[Extracted data entries]
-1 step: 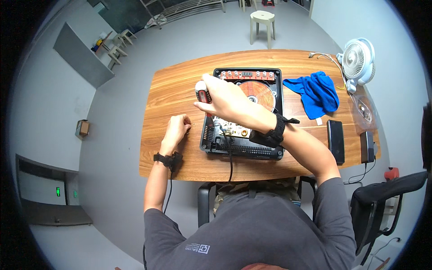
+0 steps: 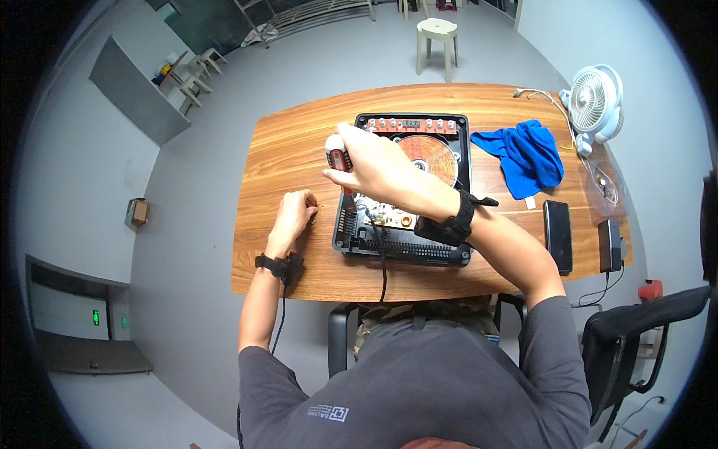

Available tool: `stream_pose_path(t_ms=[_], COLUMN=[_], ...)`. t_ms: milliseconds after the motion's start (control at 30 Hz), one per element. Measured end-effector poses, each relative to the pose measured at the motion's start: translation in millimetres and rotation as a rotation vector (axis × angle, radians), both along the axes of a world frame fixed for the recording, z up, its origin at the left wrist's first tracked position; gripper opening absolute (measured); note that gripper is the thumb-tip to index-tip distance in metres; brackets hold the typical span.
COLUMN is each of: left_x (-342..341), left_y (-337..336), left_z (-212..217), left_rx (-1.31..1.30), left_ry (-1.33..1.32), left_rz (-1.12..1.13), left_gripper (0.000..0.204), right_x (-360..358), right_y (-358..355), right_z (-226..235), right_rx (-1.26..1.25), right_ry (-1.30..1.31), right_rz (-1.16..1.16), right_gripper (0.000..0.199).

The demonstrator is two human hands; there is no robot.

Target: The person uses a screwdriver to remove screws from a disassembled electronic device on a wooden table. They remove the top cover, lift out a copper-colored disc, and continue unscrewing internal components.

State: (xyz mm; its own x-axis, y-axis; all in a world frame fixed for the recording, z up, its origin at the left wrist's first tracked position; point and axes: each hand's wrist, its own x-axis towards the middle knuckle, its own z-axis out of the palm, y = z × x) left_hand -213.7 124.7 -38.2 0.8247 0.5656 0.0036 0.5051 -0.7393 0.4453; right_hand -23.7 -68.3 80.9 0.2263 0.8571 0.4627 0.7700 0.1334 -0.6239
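Observation:
My right hand (image 2: pixel 368 160) is wrapped round the red and black handle of a screwdriver (image 2: pixel 337 155), which has a pale end cap. It is held over the left edge of an opened induction cooker (image 2: pixel 404 254); the tool's lower tip is hard to make out. Inside the black housing lie a round copper coil (image 2: pixel 440 153), a light circuit board (image 2: pixel 393 217) and a red control board (image 2: pixel 411 126) along the far edge. My forearm covers part of the coil. Left of the cooker, my left hand (image 2: pixel 294 212) rests on the table with fingertips pinched together; what they hold, if anything, cannot be seen.
The wooden table (image 2: pixel 288 161) carries a crumpled blue cloth (image 2: pixel 527 161), a black phone-like slab (image 2: pixel 558 236), a black power adapter (image 2: pixel 610 245) and a clear plastic bag (image 2: pixel 598 187) on the right. A white fan (image 2: pixel 594 101) stands at the far right corner. Black cables hang from both wrists.

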Motion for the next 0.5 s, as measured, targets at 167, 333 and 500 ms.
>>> stream_pose_path(t_ms=[167,333,500], left_x=[-1.2,-9.5,-23.1], left_y=[-3.1,2.8,4.6], left_z=[1.9,0.5,11.3], left_rx=[-0.062,-0.030,-0.138], left_ry=[-0.022,-0.062,-0.080], left_rz=[0.024,-0.021,0.080], left_gripper=[0.011,0.017,0.018], right_x=[0.3,-0.3,4.7], right_y=[-3.1,-5.4,-9.2], right_z=[2.5,4.2,7.8], right_rx=[-0.035,-0.047,-0.038], right_ry=[-0.002,-0.026,-0.062], right_rz=[0.006,-0.018,-0.028], right_gripper=[0.046,0.048,0.043])
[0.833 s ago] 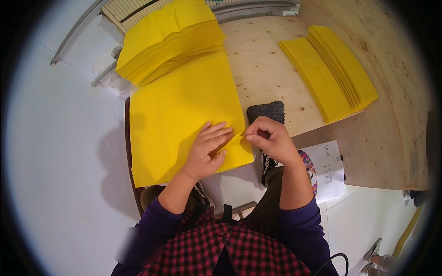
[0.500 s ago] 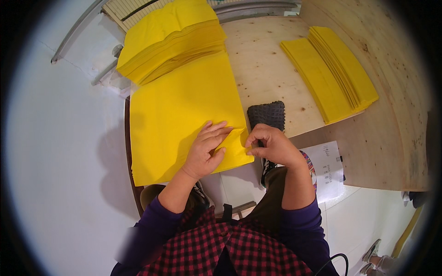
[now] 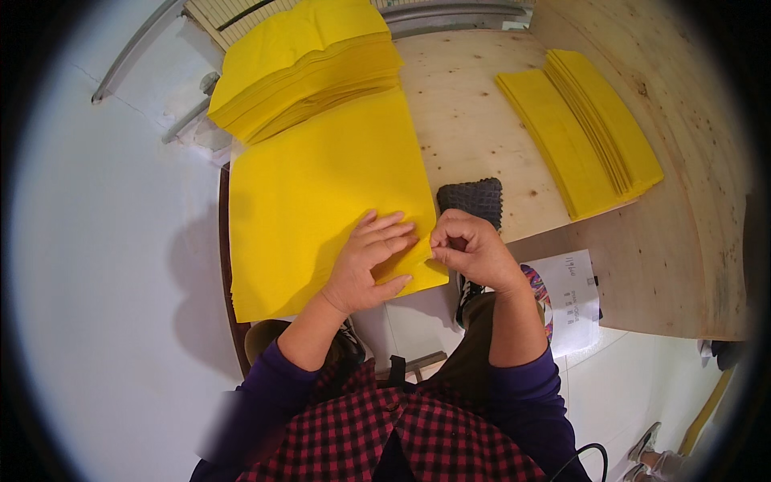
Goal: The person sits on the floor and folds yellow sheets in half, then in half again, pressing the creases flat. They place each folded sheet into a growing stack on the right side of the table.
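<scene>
Flat yellow fabric sheets [image 3: 321,177] lie stacked at the near left of the table. My left hand [image 3: 373,261] rests on the top sheet near its right corner, fingers spread. At the right edge of that sheet, my right hand [image 3: 470,245] pinches the fabric between thumb and forefinger, and the edge lifts slightly there. Just beyond my right hand lies a dark grey quilted cloth pad [image 3: 472,199]. Behind the flat sheets, a thick pile of folded yellow fabric [image 3: 301,60] leans over them.
Narrow folded yellow fabric strips [image 3: 582,132] lie on the wooden tabletop [image 3: 462,104] at the right. A wooden panel [image 3: 691,201] stands along the right side. White papers [image 3: 566,301] hang below the table edge. Beside the left edge is a white wall [image 3: 112,281].
The raised fold between my hands has flattened. My left hand's fingers have spread and shifted slightly right, while my right hand keeps its pinch at the sheet's edge.
</scene>
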Demonstrator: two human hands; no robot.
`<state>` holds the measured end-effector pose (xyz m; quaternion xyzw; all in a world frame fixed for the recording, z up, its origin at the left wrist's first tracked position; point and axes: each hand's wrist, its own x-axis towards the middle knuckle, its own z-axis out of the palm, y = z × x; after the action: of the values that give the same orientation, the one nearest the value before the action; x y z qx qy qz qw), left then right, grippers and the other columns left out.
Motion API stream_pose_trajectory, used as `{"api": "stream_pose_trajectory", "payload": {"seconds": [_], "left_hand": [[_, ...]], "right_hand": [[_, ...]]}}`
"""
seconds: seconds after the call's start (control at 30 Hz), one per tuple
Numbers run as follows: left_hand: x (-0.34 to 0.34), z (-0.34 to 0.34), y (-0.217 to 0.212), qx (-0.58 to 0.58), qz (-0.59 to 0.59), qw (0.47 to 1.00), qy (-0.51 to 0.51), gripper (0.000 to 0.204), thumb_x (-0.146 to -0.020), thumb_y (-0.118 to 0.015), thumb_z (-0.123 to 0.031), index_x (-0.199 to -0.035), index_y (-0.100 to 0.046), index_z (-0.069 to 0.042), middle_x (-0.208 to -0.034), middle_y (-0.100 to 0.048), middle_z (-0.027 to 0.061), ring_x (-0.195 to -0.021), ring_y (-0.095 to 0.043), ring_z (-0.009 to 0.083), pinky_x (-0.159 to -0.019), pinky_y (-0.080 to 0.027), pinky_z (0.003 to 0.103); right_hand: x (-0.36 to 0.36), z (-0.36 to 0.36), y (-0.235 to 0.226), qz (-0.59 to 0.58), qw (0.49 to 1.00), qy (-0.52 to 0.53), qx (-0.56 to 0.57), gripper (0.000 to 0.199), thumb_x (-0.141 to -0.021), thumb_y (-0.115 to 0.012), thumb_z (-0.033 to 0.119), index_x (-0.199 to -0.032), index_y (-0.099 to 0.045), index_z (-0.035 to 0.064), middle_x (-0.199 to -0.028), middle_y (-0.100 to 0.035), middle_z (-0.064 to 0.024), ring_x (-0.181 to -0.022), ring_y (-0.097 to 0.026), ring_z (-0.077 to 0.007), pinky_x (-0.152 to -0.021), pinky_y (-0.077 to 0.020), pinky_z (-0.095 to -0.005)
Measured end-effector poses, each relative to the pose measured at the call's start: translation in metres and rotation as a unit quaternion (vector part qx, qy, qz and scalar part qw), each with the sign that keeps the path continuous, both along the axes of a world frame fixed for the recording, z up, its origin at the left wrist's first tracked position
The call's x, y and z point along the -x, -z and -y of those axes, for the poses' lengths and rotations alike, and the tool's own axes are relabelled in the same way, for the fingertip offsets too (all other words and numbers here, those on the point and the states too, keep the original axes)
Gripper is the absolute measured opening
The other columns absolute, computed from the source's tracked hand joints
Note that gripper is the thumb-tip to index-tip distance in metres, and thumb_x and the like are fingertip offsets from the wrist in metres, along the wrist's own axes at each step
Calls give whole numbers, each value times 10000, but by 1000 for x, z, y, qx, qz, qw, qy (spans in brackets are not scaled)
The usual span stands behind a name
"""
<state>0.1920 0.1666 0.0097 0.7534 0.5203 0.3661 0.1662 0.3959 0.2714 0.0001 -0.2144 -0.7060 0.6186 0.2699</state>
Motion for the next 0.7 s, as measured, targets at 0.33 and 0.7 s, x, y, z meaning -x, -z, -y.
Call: {"api": "stream_pose_trajectory", "payload": {"seconds": [0.33, 0.7], "left_hand": [[-2, -1, 3, 3, 2, 1000, -24, 400, -743, -632, -45, -1143, -650, -29, -1237, -629, 102, -1273, -504, 276, -1124, -273, 455], [0, -1, 5, 5, 14, 1000, -24, 364, -748, -631, -57, -1110, -657, -25, -1219, -638, 111, -1260, -518, 284, -1119, -277, 462]], "right_hand": [[-14, -6, -1, 15, 999, 43, 20, 134, -777, -740, -9, -867, -647, 26, -857, -538, -3, -760, -504, -82, -661, -414, -222], [-11, -6, 7, 57, 993, -29, -96, 106, -754, -742, 32, -828, -667, 27, -789, -559, -57, -744, -576, -186, -664, -469, -284]]}}
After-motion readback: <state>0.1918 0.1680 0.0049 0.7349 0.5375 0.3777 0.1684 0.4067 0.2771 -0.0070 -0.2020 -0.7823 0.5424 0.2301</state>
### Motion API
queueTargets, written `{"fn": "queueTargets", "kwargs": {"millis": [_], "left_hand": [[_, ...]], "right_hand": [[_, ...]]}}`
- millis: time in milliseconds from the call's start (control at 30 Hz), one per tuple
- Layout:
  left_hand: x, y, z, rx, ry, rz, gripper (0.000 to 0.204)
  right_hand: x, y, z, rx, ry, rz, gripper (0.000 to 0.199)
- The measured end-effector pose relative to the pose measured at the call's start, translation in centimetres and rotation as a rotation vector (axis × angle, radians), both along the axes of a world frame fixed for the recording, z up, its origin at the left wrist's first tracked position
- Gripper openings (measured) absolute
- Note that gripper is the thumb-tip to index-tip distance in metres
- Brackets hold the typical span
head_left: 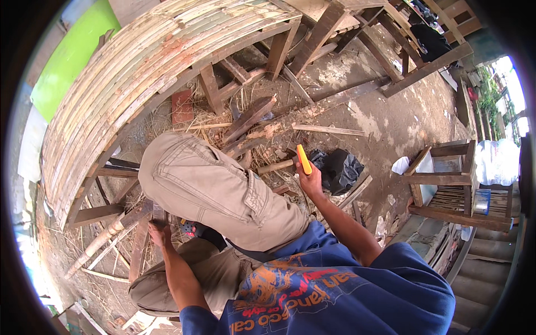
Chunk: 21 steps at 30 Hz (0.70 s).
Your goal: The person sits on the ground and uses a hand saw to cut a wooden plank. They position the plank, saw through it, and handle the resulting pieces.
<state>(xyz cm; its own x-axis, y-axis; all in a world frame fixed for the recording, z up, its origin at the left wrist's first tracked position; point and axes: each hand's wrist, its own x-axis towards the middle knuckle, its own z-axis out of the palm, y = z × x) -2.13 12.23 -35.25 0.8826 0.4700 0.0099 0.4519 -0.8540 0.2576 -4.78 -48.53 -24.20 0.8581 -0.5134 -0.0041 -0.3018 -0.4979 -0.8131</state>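
Observation:
My right hand is closed round a tool with a yellow handle; its working end does not show clearly. Just left of that hand, a round wooden stick lies low among scraps. A crumpled black plastic bag is on the ground to the right of the hand. Down on the left, beside my bent knee, my left hand is closed against a dark piece of wood. Its fingers are partly hidden. Near it, a round pole slants over the dirt.
A slatted bamboo bench on wooden legs curves across the upper left. Offcuts, a brick and straw litter the dirt floor. A wooden stand with a large clear water bottle is at the right, above steps.

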Motion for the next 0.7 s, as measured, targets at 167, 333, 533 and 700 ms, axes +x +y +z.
{"fn": "queueTargets", "kwargs": {"millis": [167, 333, 533, 700], "left_hand": [[2.9, 0.9, 3.1, -0.068, 0.231, 0.086, 0.050], [2.1, 5.4, 7.3, -0.131, -0.007, 0.069, 0.062], [1.8, 5.2, 13.3, -0.191, 0.020, 0.090, 0.072], [0.8, 8.7, 19.6, -0.093, 0.079, 0.022, 0.082]], "right_hand": [[-2.3, -0.4, 1.3, 0.121, -0.057, -0.109, 0.030], [-1.5, -2.4, 3.7, 0.328, -0.220, -0.102, 0.014], [2.9, -7.3, 0.3, 0.307, -0.172, -0.082, 0.030], [7.3, -5.2, -1.6, 0.143, -0.056, 0.042, 0.033]]}}
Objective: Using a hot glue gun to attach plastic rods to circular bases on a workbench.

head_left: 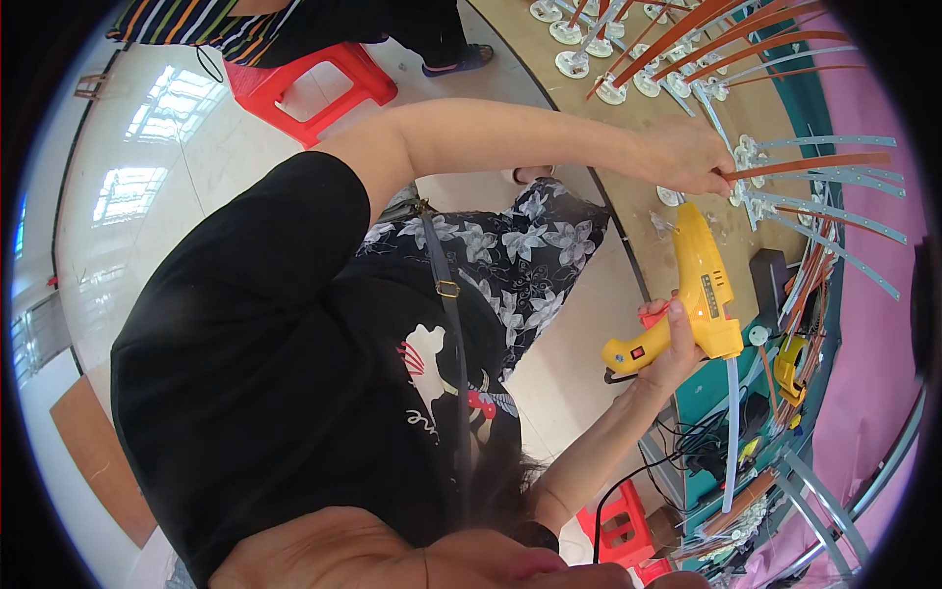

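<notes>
Glue gun [699, 294] is gripped in one hand [667, 344] near the table [628, 128] edge; orange strip [805, 165] is pinched by the other hand [692, 157].

The right hand [669, 339] grips the handle of a yellow glue gun [699, 285], nozzle aimed at the tabletop [628, 128], with a white glue stick [731, 422] protruding from the rear. The left hand [692, 157] pinches one end of a thin brown strip [814, 164] among white discs [599, 44] on the table. A red stool [314, 93] stands on the floor behind.
</notes>
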Available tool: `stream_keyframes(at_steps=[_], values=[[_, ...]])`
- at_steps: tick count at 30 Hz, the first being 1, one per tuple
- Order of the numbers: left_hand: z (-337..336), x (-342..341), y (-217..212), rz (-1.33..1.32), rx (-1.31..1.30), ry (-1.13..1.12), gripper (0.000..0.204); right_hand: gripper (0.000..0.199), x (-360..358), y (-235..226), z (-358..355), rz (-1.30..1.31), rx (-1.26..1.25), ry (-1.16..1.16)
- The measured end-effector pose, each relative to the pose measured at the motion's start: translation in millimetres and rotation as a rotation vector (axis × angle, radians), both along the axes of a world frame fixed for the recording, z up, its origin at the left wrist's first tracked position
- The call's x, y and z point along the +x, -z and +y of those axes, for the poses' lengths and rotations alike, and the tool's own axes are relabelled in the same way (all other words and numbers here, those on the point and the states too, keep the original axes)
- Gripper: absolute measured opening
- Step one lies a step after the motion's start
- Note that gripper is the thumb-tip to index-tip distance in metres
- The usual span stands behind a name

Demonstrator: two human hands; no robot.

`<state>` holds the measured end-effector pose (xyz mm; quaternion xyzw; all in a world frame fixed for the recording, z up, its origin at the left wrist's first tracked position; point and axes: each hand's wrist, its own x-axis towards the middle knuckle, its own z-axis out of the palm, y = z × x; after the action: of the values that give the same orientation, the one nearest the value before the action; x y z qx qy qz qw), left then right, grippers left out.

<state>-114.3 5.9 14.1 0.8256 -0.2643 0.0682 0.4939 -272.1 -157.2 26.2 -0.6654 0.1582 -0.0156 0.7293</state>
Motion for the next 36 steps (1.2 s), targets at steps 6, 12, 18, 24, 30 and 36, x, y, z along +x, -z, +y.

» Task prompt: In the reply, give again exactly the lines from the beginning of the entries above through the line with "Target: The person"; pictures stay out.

» Answer section:
-1 step: 
+0 steps: 

Available tool: `stream_pose_path(t_ms=[_], COLUMN=[_], ...)`. t_ms: milliseconds after the motion's start (control at 30 Hz), one per element. Measured end-effector poses, each relative to the pose measured at the motion's start: translation in millimetres and rotation as a rotation vector (axis × angle, radians), both along the axes of a world frame fixed for the recording, z up, its origin at the left wrist's first tracked position; gripper opening absolute (measured); note that gripper is the thumb-tip to index-tip distance in metres; brackets hold the typical span.
COLUMN is each of: left_x (-342..341), left_y (-337..336), left_z (-212..217), left_rx (-1.31..1.30), left_ry (-1.33..1.32), left_rz (-1.12..1.13), left_gripper (0.000..0.204), right_x (-360..358), right_y (-358..355), right_z (-226..235), right_rx (-1.26..1.25), right_ry (-1.30..1.31), right_rz (-1.16..1.16), right_gripper (0.000..0.199).

The demonstrator is two human hands; there is no robot.

Target: The person uses a screwdriver to remove screws from a disassembled electronic device on a wooden table. They remove the top cover, lift out a copper-colored disc, and continue unscrewing internal components.

This is the complete output for the exercise.